**Task description**
Return only the lines from the top of the data down to the one that holds "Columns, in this", both included, without any pictures.

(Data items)
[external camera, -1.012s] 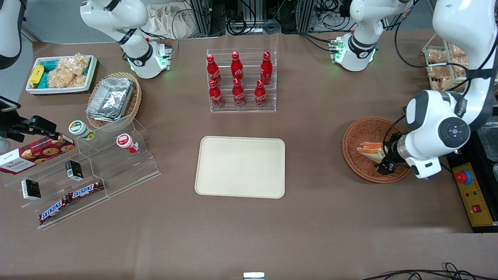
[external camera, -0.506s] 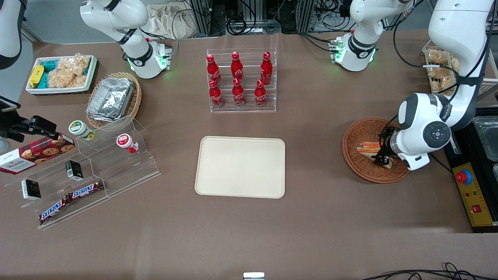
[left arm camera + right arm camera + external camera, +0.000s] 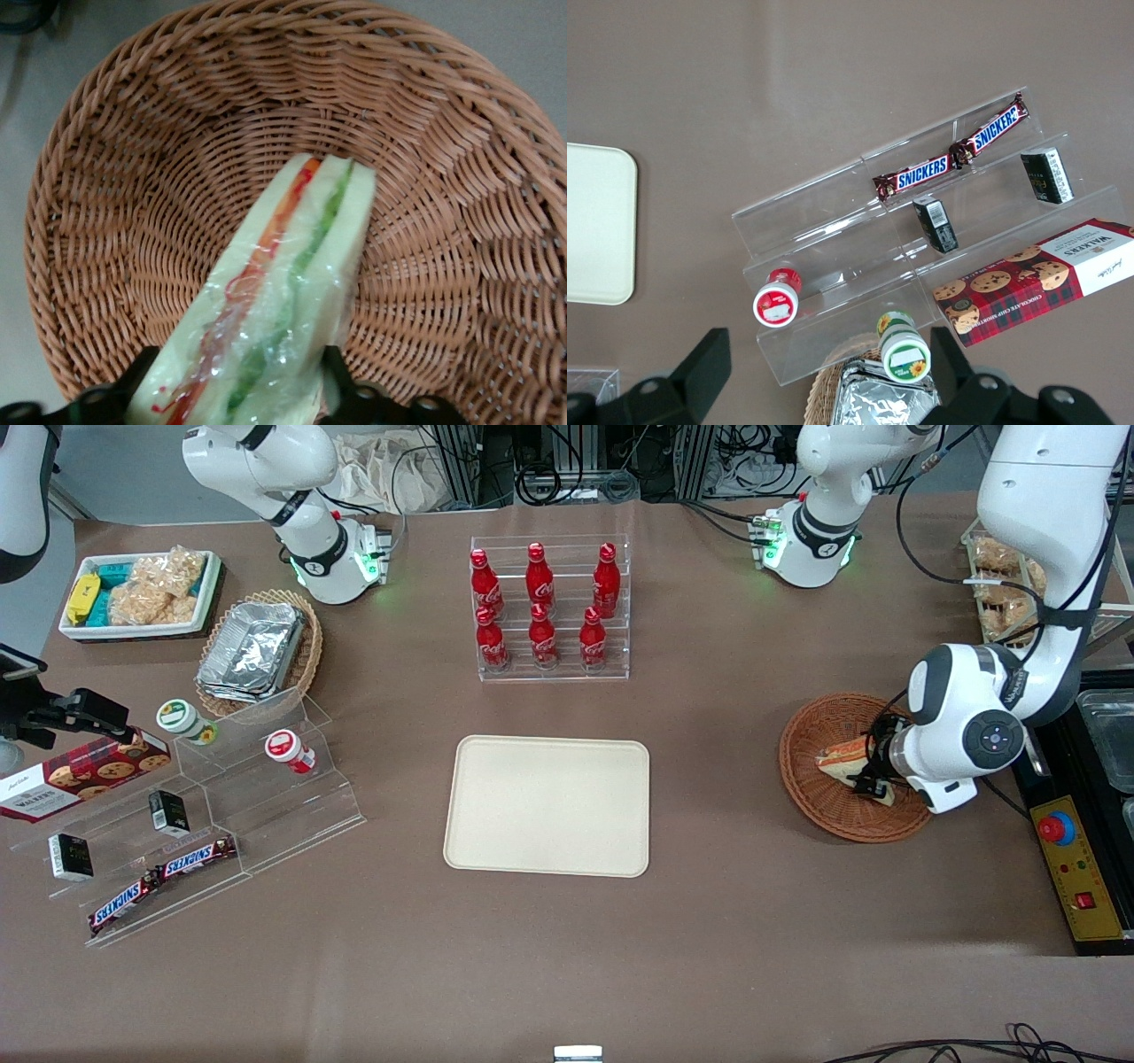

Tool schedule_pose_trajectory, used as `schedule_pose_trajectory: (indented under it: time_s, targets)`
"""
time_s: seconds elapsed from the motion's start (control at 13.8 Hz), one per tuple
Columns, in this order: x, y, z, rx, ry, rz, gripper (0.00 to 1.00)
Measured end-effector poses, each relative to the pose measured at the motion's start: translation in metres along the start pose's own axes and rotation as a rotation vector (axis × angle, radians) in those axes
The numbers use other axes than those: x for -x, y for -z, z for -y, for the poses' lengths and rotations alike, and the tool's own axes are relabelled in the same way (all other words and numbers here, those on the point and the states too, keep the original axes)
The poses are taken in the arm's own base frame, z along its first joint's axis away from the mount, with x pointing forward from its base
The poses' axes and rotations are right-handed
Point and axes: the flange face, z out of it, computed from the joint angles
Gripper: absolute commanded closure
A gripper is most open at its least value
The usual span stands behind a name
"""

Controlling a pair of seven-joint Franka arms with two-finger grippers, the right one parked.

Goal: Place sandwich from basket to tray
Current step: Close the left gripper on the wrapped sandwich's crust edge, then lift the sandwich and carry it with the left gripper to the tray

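The sandwich (image 3: 837,758), a wrapped white-bread wedge with orange-red and green filling, lies in the reddish-brown wicker basket (image 3: 811,802) toward the working arm's end of the table. My left gripper (image 3: 873,781) is down in the basket at the wide end of the sandwich. In the left wrist view the gripper (image 3: 237,379) has its two black fingers pressed against both bread faces of the sandwich (image 3: 292,266), which rests on the basket's weave (image 3: 443,177). The cream tray (image 3: 547,806) lies bare at the table's middle, well apart from the basket.
A clear rack of red cola bottles (image 3: 542,607) stands farther from the camera than the tray. A yellow control box with a red button (image 3: 1067,864) sits beside the basket. A clear stepped shelf with snacks (image 3: 195,806) lies toward the parked arm's end.
My left gripper has moved from the basket's nearer side away from the camera and down onto the sandwich's wide end. The sandwich has shifted slightly.
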Motion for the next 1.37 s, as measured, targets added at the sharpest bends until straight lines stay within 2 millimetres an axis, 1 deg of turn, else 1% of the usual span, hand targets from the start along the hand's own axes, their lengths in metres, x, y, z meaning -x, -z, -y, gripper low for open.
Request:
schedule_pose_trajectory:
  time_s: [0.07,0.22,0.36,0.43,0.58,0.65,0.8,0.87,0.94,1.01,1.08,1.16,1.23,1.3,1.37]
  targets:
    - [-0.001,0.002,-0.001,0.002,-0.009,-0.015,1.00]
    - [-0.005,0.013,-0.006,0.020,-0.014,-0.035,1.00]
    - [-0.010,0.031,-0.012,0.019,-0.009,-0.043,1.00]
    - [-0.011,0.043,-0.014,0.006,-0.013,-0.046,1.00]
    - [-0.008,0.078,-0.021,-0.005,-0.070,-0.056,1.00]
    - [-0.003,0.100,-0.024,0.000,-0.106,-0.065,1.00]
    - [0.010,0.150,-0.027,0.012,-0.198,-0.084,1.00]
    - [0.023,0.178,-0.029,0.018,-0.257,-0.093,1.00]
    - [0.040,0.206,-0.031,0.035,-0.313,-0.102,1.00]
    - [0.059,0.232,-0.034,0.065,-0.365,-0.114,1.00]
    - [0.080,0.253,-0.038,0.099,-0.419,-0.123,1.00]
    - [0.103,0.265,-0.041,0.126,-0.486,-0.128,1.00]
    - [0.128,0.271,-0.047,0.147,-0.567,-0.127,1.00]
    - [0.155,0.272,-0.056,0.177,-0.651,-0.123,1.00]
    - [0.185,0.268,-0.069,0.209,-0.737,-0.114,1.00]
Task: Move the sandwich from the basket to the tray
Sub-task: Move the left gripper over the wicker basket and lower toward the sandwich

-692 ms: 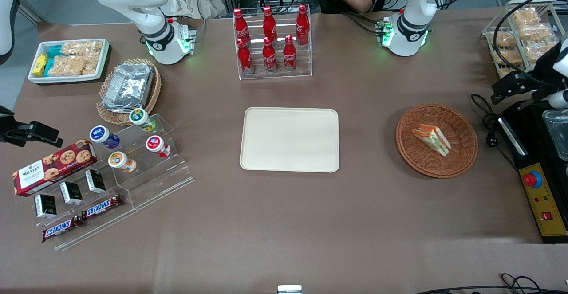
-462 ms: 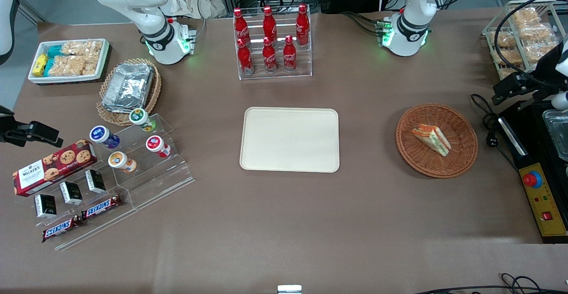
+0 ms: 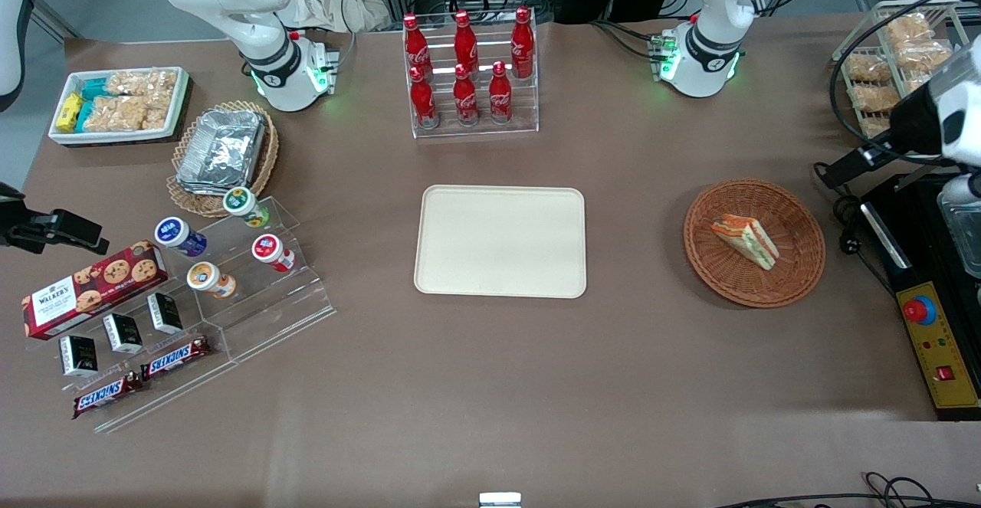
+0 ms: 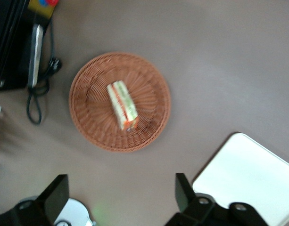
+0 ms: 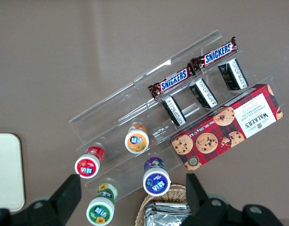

**Written answer**
[external camera, -1.012s] 
[external camera, -0.506s] 
[left arm camera + right arm camera + external camera, +0.000s] 

Tool schedule_pose_trajectory, used as `schedule_pose_trajectory: (indented under it: time_s, targets)`
"""
time_s: seconds elapsed from the motion's start (control at 13.8 Hz), one per tuple
Columns, in this order: x, y, z, rx, ry, rz, gripper (0.00 to 1.00)

What was requested is fully covered by this answer.